Equity stripping and land trusts may also be used for additional
protection and privacy.
Many real estate investors begin by purchasing homes in their name, only to later realize they have significant assets, and risk, by holding real estate this way. Beginning with the correct structure helps prevent headaches later on when you realize property must be transferred to an LLC to remove it from your name.
Advantages & Disadvantages
We have primarily covered the advantages of holding companies above. There are some disadvantages to be aware of, but we do not believe they are significant enough to warrant using a single LLC for every property or operating as a sole-proprietorship.

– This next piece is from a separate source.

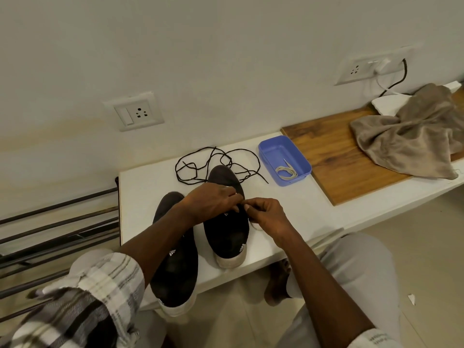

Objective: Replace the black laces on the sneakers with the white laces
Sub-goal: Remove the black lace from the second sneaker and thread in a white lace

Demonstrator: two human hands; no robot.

The formation process will come with costs, including for registration. There will also be ongoing costs, such as any annual fees and your business taxes.
Holding companies also require management, and business owners with less or no experience may find this daunting. To get around that issue, you can hire an attorney with experience dealing with holding companies.
While there are disadvantages, we do not believe the seeming simplicity of operating a sole-proprietorship makes it a good choice. Sure, there are no extra forms to file, or ongoing fees, but a single accident can put everything, including your personal assets, at risk. For this reasons the advantages of a holding company outweigh the disadvantages.
How to Create a Holding Company
If you have decided to protect your real estate assets with a holding company, you will want to begin by setting up your LLC. This involves selecting a name, registering the company with your Secretary of State and the IRS, and getting your employer identification number. To ensure you complete the paperwork correctly, it is best to work with an attorney who has experience in holding companies and real estate. The process will include filing the Articles of Organization and drafting the Operating Agreement.
Next, you will need to open bank accounts for the LLC that are separate from any personal accounts you have. This assists with both bookkeeping and protection of your assets. After everything is ready, you can begin purchasing properties with the property you choose varying based on your goals. Some real estate investors will buy then hold property for rental income while others will flip properties. You will also need to secure the financing for the property, which can be done in your holding company’s name, but we recommend using the child or subsidiary company for financing and titling the investment property.
The process of setting up and using a holding company for real estate can go more smoothly with the assistance of an attorney, but it will increase up-front costs slightly. This is typically worth it in terms of long-term savings and efficiency.
Frequently Asked Questions
An LLC is best for real estate because it provides asset protection and privacy. it can also be taxed as a Corporation in cases where it's determined that's best. Only the largest investors raising funds from many individuals will require a Corporation, but in those cases organizers should be careful about following the laws surrounding securities offerings.
Wyoming LLCs are popular for small and family businesses because of their simplicity, anonymity, asset protection and low fees. These benefits stand in stark contrast to the "mythical" Delaware company that in truth is good for very few.
Wyoming allows their LLC to own property in any state or country. Some states have limitations on the type of business a Wyoming LLC can do, e.g. the LLC may own the property but cannot manage it.
You do not have to live in Wyoming to form a Wyoming LLC. Most of our clients are from out of state, and many are non-residents of the US. There are no requirements for where you live.